### AVAILABLE DATA ###
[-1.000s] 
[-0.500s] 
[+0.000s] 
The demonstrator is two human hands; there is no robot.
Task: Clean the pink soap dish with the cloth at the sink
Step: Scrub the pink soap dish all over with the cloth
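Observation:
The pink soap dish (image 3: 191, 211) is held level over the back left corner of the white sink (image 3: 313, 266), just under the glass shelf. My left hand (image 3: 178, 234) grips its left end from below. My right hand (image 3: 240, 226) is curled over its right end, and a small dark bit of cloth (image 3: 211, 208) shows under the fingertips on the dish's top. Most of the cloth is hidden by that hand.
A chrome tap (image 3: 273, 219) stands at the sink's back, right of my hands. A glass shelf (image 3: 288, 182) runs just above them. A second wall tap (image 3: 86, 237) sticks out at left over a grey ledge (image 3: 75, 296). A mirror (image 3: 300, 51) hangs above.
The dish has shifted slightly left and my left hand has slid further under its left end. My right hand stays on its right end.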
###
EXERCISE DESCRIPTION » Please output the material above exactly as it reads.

WORKED SOLUTION »
[-1.000s] 
[-0.500s] 
[+0.000s] 
The demonstrator is two human hands; there is no robot.
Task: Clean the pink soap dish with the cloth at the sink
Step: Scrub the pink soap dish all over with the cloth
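Observation:
The pink soap dish (image 3: 191, 211) is held level over the back left corner of the white sink (image 3: 313, 266), just under the glass shelf. My left hand (image 3: 178, 234) grips its left end from below. My right hand (image 3: 240, 226) is curled over its right end, and a small dark bit of cloth (image 3: 211, 208) shows under the fingertips on the dish's top. Most of the cloth is hidden by that hand.
A chrome tap (image 3: 273, 219) stands at the sink's back, right of my hands. A glass shelf (image 3: 288, 182) runs just above them. A second wall tap (image 3: 86, 237) sticks out at left over a grey ledge (image 3: 75, 296). A mirror (image 3: 300, 51) hangs above.
The dish has shifted slightly left and my left hand has slid further under its left end. My right hand stays on its right end.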

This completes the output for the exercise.